[Data items]
== Segment start ==
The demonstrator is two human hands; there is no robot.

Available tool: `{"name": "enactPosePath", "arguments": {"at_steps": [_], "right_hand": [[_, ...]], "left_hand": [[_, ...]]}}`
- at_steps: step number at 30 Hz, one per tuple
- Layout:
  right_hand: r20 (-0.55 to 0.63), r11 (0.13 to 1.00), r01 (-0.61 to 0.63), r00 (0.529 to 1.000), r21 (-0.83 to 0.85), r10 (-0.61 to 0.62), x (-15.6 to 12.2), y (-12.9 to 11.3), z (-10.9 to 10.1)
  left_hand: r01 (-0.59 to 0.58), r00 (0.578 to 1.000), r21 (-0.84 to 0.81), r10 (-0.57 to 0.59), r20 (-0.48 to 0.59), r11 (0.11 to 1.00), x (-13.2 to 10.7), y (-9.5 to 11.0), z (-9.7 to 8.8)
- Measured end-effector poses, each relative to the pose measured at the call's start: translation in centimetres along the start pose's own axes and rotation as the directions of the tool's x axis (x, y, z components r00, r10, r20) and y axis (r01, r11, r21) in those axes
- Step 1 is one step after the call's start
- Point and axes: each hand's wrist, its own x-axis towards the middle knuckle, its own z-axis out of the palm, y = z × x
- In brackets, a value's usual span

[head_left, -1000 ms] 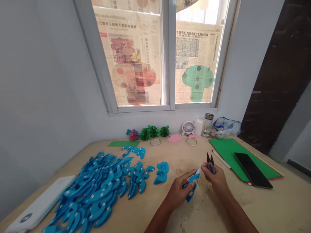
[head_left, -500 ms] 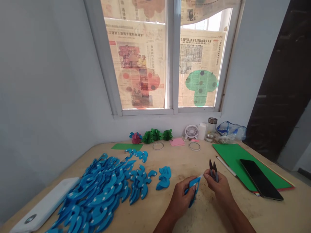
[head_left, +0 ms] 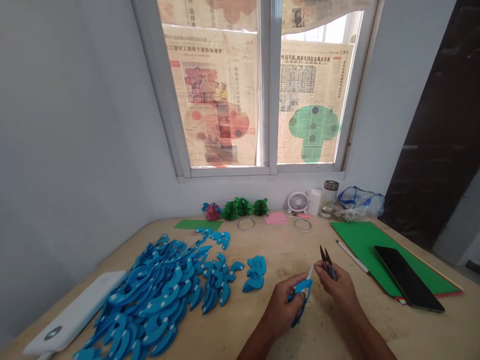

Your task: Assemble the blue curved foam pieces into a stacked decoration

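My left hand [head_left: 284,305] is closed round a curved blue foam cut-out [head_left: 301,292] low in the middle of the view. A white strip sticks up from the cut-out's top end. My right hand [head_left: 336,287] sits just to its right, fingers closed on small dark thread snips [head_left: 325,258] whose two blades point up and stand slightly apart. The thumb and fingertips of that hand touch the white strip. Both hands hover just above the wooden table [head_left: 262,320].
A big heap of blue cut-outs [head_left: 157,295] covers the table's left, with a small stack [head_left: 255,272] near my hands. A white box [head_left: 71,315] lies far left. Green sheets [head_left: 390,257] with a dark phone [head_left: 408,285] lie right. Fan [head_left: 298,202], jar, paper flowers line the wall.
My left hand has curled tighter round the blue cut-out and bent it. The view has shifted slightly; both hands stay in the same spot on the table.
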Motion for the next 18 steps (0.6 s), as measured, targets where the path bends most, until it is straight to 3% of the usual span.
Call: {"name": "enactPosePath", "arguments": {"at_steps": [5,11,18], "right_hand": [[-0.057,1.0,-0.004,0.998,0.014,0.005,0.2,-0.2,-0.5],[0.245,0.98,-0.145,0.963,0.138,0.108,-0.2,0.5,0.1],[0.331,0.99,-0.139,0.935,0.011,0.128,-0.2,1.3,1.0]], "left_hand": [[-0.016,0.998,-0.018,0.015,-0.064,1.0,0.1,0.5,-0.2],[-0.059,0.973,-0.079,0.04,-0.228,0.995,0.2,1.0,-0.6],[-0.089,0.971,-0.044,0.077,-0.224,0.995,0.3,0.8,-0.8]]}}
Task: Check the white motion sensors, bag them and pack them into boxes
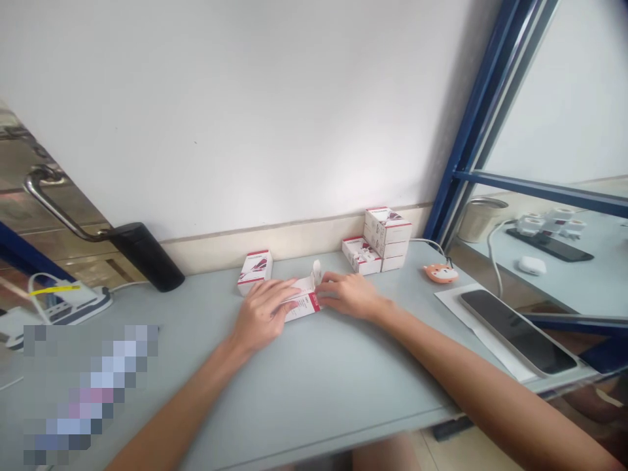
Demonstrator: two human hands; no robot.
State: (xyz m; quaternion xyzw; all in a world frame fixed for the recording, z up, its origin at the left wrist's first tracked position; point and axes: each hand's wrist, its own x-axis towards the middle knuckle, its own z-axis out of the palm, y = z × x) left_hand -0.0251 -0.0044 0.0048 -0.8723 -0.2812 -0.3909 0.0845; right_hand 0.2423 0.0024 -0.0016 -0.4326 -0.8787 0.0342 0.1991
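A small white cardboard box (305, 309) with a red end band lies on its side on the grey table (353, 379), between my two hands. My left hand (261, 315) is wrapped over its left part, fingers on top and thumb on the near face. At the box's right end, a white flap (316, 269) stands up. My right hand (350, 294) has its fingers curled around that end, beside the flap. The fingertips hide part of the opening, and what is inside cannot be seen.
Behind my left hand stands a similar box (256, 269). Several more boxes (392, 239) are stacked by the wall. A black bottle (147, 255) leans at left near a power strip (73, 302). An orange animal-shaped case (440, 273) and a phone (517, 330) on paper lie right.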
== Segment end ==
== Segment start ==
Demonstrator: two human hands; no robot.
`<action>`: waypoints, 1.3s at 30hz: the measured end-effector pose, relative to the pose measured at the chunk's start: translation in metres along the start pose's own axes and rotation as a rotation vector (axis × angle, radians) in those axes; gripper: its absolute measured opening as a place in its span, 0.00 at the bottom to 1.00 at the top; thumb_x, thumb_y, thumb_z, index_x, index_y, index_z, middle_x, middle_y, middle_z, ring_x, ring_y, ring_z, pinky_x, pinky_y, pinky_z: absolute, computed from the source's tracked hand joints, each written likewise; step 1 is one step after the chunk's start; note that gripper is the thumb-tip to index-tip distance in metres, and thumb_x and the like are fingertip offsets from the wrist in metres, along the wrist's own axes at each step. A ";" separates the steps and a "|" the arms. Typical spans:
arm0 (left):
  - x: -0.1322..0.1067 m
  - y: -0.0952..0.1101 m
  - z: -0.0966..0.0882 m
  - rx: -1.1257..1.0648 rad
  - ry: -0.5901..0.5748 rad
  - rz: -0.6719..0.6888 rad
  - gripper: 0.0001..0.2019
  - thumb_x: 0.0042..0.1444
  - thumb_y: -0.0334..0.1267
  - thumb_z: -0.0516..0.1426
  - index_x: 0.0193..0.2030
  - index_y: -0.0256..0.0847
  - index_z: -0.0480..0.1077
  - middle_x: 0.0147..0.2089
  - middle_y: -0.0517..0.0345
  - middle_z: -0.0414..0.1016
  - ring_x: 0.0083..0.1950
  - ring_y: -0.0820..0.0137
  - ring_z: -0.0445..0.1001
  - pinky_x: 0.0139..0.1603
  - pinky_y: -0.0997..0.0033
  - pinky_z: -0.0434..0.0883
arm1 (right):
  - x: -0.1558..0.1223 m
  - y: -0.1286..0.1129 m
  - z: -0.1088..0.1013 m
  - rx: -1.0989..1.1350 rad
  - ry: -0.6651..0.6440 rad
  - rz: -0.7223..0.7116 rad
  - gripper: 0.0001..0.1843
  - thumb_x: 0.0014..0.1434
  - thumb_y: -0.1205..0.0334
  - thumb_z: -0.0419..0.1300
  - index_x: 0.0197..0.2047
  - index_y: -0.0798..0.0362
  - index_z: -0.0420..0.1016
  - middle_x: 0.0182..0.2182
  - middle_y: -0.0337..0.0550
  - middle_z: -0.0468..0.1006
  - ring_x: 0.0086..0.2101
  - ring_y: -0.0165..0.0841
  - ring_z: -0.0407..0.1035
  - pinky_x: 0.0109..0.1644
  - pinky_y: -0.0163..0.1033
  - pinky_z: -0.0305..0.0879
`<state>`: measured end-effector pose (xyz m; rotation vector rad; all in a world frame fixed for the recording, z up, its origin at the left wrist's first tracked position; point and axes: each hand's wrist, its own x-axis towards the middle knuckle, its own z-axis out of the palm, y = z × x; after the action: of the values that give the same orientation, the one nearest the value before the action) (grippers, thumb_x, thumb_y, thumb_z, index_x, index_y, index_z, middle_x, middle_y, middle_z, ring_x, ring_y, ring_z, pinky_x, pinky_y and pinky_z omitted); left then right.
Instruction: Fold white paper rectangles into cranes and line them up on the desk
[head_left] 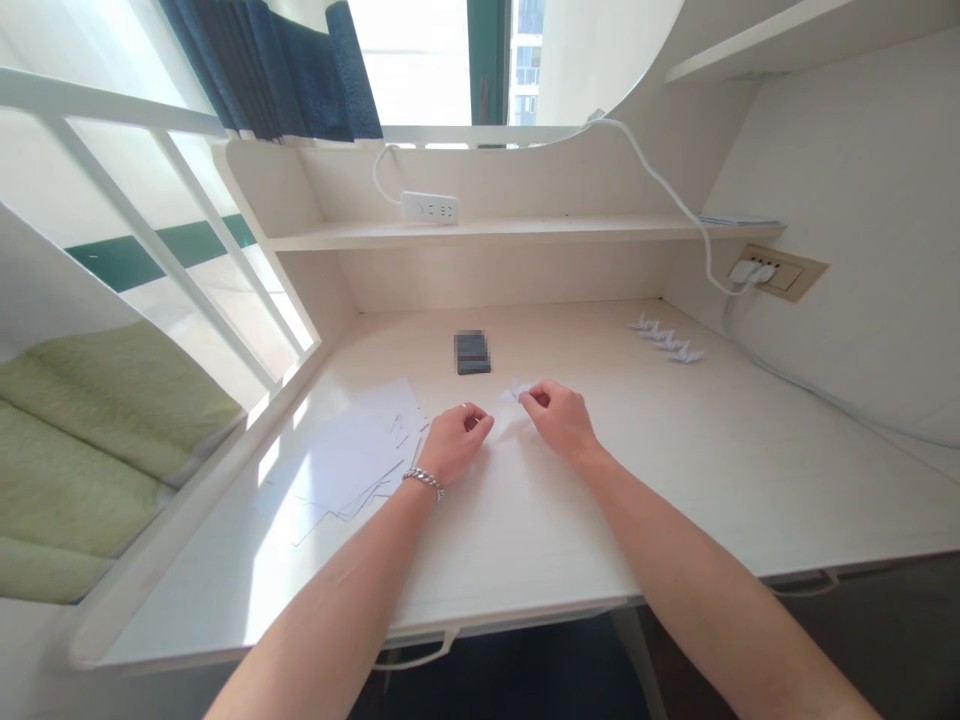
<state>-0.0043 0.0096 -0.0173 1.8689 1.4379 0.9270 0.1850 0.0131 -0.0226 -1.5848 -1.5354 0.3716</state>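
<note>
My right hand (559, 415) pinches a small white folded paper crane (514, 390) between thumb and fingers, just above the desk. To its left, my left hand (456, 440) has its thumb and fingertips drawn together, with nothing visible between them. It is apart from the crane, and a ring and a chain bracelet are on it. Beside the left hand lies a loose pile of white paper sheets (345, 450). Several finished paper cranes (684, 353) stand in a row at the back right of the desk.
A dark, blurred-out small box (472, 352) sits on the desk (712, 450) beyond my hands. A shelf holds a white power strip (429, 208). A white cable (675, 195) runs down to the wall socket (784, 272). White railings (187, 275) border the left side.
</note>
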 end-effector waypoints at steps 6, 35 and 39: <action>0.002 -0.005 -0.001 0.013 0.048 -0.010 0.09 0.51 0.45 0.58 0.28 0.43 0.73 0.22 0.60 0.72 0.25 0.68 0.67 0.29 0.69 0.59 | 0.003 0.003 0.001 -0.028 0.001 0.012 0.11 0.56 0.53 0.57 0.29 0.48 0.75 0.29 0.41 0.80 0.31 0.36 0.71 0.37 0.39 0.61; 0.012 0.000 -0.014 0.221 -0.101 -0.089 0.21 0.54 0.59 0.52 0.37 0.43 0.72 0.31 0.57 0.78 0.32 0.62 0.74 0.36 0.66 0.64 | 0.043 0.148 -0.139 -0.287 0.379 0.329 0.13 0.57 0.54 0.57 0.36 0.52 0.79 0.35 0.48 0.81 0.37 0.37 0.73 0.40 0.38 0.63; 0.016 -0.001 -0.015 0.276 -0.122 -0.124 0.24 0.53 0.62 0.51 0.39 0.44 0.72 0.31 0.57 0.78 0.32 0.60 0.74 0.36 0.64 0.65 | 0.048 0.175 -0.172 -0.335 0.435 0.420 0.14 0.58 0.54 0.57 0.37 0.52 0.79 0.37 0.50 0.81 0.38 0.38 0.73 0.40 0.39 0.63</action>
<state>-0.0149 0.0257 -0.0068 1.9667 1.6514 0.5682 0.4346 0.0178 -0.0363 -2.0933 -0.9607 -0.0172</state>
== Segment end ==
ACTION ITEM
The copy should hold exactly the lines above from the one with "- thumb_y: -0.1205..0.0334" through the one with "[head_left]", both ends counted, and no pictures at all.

COMPLETED EXERCISE
  - thumb_y: -0.1205..0.0334
  - thumb_z: -0.0419..0.1300
  - index_x: 0.0197..0.2047
  - index_y: -0.0798..0.0362
  - index_z: -0.0420..0.1016
  - middle_x: 0.0182..0.2182
  - middle_y: -0.0337..0.0550
  - middle_z: -0.0468..0.1006
  - ring_x: 0.0086..0.2101
  - ring_y: -0.0165..0.0841
  - ring_z: -0.0407..0.1035
  - pinky_x: 0.0109..0.1644
  - pinky_y: -0.0163..0.1033
  - pinky_z: -0.0305..0.0879
`<state>`: measured end-effector pose (xyz m; rotation vector rad; all in a world frame fixed for the recording, z up, its origin at the left wrist's first tracked position; point and axes: each hand's wrist, its own x-axis towards the middle knuckle, its own z-axis out of the palm, y = z × x; after the action: of the values that give the same orientation, the one nearest the value before the action) (grippers, thumb_x, thumb_y, thumb_z, index_x, index_y, index_z, middle_x, middle_y, middle_z, ring_x, ring_y, ring_z, pinky_x, pinky_y and pinky_z omitted); left then right.
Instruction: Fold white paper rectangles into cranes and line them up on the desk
[head_left] 

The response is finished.